Bölüm 51 - Fenrir Scans
Karanlık Mod?

Bölüm 51

2. Seviye Savaş Tanrısı novelini en güncel şekilde Fenrir Scansdan okuyun.
A+ A-

——————

Fenrir Scans

(Çevirmen – Kshn)

(Düzeltici – Şeytan Tanrı)

——————

Bölüm 51

Musluk! Musluk! Musluk!

Lee Hayeon, saçları sıkıca toplanmış halde öfkeyle klavyesinde bir şeyler yazıyordu.

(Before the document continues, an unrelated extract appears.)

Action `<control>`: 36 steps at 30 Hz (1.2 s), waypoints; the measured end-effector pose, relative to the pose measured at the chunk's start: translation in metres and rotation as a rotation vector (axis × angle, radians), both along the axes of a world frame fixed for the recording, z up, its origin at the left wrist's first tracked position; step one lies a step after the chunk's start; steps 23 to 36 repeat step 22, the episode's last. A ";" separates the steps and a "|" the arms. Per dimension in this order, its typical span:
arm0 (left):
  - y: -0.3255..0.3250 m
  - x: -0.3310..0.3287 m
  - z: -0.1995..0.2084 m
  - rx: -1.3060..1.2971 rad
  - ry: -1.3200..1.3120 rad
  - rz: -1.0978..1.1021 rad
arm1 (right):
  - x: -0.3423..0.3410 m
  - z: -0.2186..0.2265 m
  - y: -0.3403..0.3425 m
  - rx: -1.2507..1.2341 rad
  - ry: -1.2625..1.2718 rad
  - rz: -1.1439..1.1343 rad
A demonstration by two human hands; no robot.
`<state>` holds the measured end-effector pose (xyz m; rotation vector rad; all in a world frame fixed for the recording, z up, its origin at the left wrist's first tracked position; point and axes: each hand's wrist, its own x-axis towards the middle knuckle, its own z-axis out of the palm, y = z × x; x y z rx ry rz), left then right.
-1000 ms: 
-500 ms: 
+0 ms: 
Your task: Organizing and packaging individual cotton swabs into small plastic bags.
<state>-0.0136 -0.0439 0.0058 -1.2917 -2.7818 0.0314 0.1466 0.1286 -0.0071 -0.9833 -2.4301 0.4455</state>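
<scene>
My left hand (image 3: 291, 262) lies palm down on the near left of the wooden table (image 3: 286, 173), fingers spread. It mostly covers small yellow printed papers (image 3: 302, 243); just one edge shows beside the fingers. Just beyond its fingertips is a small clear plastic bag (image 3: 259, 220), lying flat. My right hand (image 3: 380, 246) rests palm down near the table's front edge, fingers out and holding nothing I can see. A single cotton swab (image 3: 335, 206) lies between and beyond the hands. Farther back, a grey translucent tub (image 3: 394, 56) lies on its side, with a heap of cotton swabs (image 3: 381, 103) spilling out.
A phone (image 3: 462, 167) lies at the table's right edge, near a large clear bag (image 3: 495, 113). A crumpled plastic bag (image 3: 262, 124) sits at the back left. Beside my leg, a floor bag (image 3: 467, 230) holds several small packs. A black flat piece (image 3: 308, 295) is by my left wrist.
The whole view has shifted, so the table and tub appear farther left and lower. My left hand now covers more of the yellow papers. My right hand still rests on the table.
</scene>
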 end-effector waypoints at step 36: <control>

Yüzü her zamankinden daha ciddi görünüyordu.

Onu arkadan izleyen Lim Gayeong neredeyse heyecandan titriyordu.

Ve bunda şaşılacak bir şey yok, çünkü Lee Hayeon'un monitörünün aydınlattığı ekran, BattleNet'teki bir bahis sitesinden başkası değildi.

“Beklendiği gibi, bu kumarbazlar hızlı.”

“Sonunda bunun kumar olduğunu kabul ediyor musun?”

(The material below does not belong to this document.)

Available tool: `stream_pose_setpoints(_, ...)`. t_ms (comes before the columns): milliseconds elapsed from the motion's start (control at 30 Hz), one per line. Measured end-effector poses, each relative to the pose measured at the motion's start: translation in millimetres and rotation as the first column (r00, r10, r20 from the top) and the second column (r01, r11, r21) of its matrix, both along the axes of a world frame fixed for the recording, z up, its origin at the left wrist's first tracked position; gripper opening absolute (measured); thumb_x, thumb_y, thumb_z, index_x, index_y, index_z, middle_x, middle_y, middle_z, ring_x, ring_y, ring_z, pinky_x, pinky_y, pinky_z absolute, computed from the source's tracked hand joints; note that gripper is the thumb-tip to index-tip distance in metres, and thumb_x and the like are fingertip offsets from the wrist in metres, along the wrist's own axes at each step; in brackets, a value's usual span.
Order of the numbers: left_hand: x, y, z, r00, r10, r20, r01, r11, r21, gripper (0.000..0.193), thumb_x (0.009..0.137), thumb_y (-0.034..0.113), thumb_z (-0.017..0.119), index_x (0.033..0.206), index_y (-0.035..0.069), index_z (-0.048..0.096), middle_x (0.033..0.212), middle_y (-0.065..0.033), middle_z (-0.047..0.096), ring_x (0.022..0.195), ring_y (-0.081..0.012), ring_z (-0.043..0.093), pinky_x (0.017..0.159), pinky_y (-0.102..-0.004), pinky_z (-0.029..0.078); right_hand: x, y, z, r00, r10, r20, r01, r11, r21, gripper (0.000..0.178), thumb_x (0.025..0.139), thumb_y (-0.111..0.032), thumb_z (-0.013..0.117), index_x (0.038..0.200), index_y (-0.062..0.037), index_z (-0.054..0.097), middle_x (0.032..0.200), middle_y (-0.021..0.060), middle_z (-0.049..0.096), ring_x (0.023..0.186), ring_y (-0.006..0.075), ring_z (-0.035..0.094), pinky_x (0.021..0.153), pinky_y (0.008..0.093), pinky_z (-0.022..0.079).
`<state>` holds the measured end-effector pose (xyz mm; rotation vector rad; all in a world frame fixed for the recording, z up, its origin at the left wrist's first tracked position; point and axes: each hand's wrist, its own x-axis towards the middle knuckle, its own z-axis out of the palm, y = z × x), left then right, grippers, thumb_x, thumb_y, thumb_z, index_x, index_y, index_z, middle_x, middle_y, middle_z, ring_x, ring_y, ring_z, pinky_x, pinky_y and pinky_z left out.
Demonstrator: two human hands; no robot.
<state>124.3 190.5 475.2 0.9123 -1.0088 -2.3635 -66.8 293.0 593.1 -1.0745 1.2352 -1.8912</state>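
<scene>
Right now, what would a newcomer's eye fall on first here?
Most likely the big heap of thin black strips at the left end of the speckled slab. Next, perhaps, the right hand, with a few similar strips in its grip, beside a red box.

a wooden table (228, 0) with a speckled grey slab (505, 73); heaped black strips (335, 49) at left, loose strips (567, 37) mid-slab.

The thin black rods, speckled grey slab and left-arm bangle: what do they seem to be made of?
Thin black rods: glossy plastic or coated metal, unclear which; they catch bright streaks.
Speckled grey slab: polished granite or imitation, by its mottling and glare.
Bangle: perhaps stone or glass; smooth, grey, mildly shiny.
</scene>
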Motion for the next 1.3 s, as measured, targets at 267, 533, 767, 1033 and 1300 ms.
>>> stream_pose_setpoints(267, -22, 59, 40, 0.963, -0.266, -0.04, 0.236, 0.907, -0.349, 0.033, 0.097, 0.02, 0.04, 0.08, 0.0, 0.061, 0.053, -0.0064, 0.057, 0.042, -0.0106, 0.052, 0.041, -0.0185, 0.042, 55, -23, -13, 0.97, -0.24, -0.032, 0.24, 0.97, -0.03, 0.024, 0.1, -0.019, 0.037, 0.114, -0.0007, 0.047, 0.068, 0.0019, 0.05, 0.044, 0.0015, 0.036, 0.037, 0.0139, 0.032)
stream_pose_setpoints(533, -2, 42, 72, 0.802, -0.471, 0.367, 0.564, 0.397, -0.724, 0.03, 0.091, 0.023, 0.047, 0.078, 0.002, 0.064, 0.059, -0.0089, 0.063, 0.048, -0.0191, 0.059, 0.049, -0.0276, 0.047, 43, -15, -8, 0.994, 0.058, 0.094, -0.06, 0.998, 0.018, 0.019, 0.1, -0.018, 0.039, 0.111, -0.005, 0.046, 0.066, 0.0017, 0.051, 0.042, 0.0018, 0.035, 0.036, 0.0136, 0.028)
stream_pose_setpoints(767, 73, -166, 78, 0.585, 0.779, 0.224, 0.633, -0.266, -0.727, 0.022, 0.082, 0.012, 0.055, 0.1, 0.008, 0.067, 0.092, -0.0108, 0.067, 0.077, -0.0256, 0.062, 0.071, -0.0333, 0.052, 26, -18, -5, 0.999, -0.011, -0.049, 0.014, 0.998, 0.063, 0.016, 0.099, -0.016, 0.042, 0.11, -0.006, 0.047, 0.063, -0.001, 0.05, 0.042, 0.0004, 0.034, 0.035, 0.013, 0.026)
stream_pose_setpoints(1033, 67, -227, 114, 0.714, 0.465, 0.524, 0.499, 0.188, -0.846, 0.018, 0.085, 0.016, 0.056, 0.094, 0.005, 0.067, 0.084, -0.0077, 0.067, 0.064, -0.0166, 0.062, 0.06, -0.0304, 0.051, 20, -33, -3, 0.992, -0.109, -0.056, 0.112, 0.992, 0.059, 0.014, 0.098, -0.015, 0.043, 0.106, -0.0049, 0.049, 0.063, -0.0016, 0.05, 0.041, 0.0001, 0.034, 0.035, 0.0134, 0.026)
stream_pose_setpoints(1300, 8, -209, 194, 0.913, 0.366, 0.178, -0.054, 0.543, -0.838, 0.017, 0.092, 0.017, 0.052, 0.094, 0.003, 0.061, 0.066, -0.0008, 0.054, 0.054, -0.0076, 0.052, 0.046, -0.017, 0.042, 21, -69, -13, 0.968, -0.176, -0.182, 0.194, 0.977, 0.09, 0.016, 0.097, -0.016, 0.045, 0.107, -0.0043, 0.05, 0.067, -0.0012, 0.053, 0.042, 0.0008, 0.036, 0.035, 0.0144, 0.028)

“Ah, kendimi düzelteyim. Bu analizörler kesinlikle hızlı.”

“...Haa. Peki neden böyle düşünüyorsunuz Bayan?”

“Seong Jihan'ın birincilik şansı beklediğim kadar yüksek değil. Yaklaşık 1,8 kat civarındalar.”

Düşük oranlar, insanların Seong Jihan'ın kazanma şansı konusunda yüksek beklentilere sahip olduğu anlamına geliyor.

Seong Jihan'ın 'En İyi 100 Terfi Maçına' katılacağı haberi sadece bir gün önce ortaya çıkmasına rağmen, kumarbazların onun hakkında zaten kapsamlı bir araştırma yapmış gibi görünüyordu.

“Bu düşük sayılır mı?”

“Evet, düşük oranlara göre sıralarsanız ikinci sırada yer alır. Seong Jihan'ın ne kadar yetenekli olduğu göz önüne alındığında bu şaşırtıcı değil.”

“Anlıyorum. Sonuçta birinciliği bir kez bile kaçırmadı.”

“Evet ve bunu Seong Jihan'ın çoğu öldürmesiyle birleştirirsem…”

En çok öldürmeyi Seong Jihan'ın bahsine eklediğimizde oranlar 3 katın biraz üzerine çıktı.

“Bu gidişle kaybettiğim sermayemin önemli bir kısmını geri kazanabilirim.”

“Sermayenizi üçe katlamak bile zararlarınızı karşılamaz mı?”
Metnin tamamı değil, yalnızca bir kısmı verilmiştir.